INPUT DATA:

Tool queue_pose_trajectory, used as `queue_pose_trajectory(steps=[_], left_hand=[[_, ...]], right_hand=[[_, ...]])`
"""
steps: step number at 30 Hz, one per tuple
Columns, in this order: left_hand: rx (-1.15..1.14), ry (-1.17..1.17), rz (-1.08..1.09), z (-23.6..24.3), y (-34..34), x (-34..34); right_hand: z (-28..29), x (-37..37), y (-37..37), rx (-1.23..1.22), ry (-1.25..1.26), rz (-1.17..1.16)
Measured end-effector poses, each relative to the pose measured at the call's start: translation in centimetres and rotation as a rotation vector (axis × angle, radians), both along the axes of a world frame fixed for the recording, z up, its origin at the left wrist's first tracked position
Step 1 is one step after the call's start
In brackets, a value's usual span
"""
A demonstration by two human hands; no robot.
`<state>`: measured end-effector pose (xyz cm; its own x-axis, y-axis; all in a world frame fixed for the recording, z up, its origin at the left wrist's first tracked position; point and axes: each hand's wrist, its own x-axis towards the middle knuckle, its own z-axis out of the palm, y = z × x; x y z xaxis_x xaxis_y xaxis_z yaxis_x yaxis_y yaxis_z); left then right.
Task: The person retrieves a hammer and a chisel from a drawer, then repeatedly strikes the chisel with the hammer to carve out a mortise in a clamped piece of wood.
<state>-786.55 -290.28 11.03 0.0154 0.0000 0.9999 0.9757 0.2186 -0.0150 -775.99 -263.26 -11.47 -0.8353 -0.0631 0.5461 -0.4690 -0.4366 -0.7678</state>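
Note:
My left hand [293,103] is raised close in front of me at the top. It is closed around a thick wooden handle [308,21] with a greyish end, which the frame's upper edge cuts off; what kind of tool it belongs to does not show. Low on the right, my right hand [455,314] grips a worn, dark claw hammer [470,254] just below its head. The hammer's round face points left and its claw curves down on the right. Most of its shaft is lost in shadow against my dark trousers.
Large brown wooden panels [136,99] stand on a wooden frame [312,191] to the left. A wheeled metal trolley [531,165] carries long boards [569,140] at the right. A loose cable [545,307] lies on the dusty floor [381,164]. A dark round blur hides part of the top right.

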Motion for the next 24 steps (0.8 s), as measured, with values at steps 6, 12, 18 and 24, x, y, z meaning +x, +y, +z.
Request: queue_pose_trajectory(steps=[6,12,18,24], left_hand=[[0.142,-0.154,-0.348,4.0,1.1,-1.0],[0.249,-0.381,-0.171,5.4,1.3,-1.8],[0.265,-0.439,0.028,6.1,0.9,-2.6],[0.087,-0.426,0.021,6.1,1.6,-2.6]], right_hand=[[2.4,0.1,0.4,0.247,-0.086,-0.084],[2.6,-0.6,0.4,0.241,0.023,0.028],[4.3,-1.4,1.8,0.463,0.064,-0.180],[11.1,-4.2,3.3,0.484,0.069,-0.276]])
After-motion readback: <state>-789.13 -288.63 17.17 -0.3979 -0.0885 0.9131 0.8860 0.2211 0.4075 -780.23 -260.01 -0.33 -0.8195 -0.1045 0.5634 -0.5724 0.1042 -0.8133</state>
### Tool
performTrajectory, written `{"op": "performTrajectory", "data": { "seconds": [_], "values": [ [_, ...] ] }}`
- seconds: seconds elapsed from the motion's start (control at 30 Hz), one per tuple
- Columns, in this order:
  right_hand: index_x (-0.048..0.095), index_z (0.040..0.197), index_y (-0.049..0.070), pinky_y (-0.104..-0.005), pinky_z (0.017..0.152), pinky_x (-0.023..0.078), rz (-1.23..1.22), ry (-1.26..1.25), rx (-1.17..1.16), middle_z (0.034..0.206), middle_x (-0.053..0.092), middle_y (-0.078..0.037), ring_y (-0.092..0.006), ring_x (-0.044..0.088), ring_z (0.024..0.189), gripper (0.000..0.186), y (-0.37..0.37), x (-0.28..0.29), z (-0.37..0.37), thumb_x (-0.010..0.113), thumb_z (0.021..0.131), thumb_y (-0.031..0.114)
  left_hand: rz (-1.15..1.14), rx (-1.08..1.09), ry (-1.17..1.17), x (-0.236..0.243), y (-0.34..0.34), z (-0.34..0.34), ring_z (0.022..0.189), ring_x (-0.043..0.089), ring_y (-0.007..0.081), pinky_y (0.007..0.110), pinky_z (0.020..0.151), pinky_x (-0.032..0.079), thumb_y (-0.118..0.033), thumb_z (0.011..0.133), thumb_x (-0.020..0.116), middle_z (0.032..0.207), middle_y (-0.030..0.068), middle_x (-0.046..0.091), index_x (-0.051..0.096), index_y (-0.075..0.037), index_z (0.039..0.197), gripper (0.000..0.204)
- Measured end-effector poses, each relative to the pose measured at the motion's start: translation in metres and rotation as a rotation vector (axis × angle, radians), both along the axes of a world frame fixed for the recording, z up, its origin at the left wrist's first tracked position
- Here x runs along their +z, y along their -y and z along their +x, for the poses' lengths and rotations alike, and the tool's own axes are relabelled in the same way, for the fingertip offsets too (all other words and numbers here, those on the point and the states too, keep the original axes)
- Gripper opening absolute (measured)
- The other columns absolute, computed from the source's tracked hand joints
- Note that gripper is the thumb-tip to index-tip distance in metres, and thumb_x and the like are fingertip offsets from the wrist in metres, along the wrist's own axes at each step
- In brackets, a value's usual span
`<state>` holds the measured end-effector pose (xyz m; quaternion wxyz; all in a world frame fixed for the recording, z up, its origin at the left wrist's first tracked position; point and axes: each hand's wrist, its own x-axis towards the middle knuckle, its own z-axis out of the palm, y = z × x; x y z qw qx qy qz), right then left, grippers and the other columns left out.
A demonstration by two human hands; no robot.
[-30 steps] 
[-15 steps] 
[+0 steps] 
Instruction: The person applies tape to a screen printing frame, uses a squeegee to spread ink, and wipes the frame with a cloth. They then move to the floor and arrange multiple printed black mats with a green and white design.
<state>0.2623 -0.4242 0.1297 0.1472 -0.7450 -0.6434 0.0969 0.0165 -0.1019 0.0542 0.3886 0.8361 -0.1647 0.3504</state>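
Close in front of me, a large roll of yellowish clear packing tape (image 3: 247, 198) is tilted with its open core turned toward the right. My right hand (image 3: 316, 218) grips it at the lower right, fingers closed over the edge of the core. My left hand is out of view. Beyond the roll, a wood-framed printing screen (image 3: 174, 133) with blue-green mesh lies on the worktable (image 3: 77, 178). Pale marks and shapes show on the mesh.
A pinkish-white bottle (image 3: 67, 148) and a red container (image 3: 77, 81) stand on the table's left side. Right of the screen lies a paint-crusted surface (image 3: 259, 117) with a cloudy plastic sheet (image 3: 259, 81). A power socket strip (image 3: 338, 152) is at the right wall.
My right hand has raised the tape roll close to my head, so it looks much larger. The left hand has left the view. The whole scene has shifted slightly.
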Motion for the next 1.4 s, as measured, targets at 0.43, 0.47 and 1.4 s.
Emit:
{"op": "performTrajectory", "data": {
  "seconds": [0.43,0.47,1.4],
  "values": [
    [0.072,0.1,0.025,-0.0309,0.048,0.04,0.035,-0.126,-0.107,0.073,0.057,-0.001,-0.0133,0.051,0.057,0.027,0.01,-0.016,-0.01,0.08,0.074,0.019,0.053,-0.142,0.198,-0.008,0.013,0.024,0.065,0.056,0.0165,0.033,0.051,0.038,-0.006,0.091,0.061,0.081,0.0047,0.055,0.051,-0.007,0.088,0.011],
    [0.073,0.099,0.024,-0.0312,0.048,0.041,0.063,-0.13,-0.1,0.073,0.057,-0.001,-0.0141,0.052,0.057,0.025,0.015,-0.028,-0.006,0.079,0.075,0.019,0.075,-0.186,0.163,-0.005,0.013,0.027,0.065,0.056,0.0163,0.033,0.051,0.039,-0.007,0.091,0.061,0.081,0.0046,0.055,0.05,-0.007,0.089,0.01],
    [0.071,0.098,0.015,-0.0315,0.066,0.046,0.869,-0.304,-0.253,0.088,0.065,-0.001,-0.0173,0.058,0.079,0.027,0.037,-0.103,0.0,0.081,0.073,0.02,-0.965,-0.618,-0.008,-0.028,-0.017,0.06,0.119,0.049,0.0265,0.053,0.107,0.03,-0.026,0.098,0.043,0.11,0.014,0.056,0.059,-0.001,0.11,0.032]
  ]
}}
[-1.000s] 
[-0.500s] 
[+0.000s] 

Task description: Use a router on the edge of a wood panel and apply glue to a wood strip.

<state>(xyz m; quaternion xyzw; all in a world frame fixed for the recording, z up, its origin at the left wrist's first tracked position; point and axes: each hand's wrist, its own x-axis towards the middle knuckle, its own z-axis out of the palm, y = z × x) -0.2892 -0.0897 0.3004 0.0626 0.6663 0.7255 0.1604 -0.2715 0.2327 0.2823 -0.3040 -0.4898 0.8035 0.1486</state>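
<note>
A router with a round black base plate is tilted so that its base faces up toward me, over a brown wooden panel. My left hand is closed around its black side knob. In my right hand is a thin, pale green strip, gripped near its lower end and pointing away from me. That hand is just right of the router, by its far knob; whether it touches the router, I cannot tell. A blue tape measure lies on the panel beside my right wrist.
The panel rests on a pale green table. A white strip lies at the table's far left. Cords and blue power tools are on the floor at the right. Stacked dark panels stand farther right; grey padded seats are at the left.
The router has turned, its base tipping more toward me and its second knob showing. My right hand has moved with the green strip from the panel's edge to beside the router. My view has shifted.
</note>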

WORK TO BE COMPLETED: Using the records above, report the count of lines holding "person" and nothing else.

RESPONSE: 2